The central theme of the book has been discussed in academic circles for some years now, and has become something of a conventional argument in political science and international relations courses, in connection with the somewhat empty category ‘globalisation’. Global forces — the increasingly trans-national character of capital, the erosion and sometimes voluntary surrender of state sovereignty (in trans-state alliances such as the European Union) — have made states increasingly less powerful.

 
 India and the World

For some, this is a cause for celebration: the world is becoming a smaller and more integrated space. For others it is a cause for lamentation: states, especially the less powerful ones, are unable to control their destinies, and become victims of forces beyond their control. Jha belongs to the latter group. For him, the (alleged) decline of the nation-state is the source of many of the ills of the contemporary world. Its citizens lose control of their day-to-day lives (which, of course, assumes they once had such control).

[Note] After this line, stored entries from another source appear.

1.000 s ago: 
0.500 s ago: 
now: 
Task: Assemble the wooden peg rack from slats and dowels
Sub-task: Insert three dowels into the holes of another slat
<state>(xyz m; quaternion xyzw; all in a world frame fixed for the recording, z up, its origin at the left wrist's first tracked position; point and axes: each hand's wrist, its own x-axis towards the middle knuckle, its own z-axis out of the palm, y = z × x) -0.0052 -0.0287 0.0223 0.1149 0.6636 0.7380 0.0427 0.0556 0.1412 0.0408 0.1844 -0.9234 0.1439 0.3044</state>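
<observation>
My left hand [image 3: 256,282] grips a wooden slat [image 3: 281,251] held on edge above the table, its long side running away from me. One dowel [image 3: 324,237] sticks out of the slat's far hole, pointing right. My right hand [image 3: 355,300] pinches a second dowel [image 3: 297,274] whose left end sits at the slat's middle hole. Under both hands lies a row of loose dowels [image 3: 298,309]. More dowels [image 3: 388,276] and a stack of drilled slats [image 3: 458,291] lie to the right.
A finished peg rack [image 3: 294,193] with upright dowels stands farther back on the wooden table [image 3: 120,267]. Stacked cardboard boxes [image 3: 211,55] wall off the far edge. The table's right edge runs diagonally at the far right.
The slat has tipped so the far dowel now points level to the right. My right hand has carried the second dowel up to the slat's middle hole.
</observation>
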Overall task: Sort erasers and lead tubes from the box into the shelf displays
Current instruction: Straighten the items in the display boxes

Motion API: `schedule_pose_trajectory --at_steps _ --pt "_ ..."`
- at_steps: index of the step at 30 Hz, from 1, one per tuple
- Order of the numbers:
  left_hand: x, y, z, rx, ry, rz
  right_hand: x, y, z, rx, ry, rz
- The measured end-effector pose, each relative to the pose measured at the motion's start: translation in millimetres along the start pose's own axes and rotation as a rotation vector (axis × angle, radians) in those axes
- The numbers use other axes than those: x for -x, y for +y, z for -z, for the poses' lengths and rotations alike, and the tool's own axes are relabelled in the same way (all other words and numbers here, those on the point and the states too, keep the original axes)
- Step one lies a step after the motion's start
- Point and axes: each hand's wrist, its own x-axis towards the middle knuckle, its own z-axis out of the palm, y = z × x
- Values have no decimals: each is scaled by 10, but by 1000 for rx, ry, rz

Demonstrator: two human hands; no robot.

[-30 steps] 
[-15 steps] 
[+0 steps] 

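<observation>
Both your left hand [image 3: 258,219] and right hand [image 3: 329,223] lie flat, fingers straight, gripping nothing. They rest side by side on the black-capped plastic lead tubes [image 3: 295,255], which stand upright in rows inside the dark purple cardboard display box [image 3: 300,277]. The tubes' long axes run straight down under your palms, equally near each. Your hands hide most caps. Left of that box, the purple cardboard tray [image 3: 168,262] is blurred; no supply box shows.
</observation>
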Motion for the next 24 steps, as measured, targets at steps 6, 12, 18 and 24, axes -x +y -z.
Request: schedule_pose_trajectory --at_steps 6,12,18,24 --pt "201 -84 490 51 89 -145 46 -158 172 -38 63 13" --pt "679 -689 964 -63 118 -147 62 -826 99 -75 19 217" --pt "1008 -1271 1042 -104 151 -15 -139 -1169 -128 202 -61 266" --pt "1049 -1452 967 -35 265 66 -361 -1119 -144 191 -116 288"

This brings us to the crucial conceptual confusion in the book: the conflation of the nation and the state, represented by the hyphenated or juxtaposed words nation-state. A state is an institution that exists: it allegedly has sovereignty, internal and external, it has monopoly of coercive power, authority over its citizens to enforce certain laws (legally) and conventions (morally or hegemonically), among other things. A nation is a group of people who claim to have a common culture, tradition, sometimes language.

There is not much agreement on what constitutes a nation, but scholars now agree that it is invented on the basis of strategically rewriting one’s past to fit the needs of one’s present, and it is hard to predict the basis of that invention. Nations do not always have states; but where states exist, nationalism often becomes the official ideology of the state. And if ‘culture’ has been the crucial element of imagining a nation, it follows that someone must become the arbiter of ‘culture’ to enforce national belonging upon those who do not fit into the dominant culture. The Jew or the Negro in Germany or France, or the Muslim or Naga in India, to provide a few examples, have had a long history of discovering this through experience. Therefore, to hide the tyrannical potential of nationalism in the apparently innocuous term ‘nation-state’ should be resisted. To be fair, Jha is far from the only one who makes this error. He points out that having lived in India, he understands the power of nationalism. Perhaps; but is this any reason to go along with it?

Imperialist states, great powers, superpowers and now the ‘hyperpower’ have been able to override the sovereignty of states either directly or indirectly. Meanwhile, nationalism has been used by governments in control of states to control its citizens by enforcing conformity to those governments’ norms and aims. This applies as much to aggressor states as to victim states.

And crucial among what states do now is to use nationalism to restrict the flow of labour, while capital flows easily where it wants. According to neoclassical economic theories of equilibria, capital will flow towards areas of cheap labour, but labour will flow towards areas of expensive labour, thereby bringing down the cost of labour there and raising the cost of labour where it was once cheap by reducing the available numbers. There will be ‘bottlenecks’, of course; and it seems that states use their power to provide the bottlenecks. In the developed world, quotas, controls and oppressive legislation curtailing the movement of people, derogatorily called ‘economic refugees’, are justified in the name of protecting ‘national’ resources and jobs. The ‘national’ principle is seldom applied to capital in the developed world: it is trans-national in the sense predicted by Marx and Engels in The Communist Manifesto.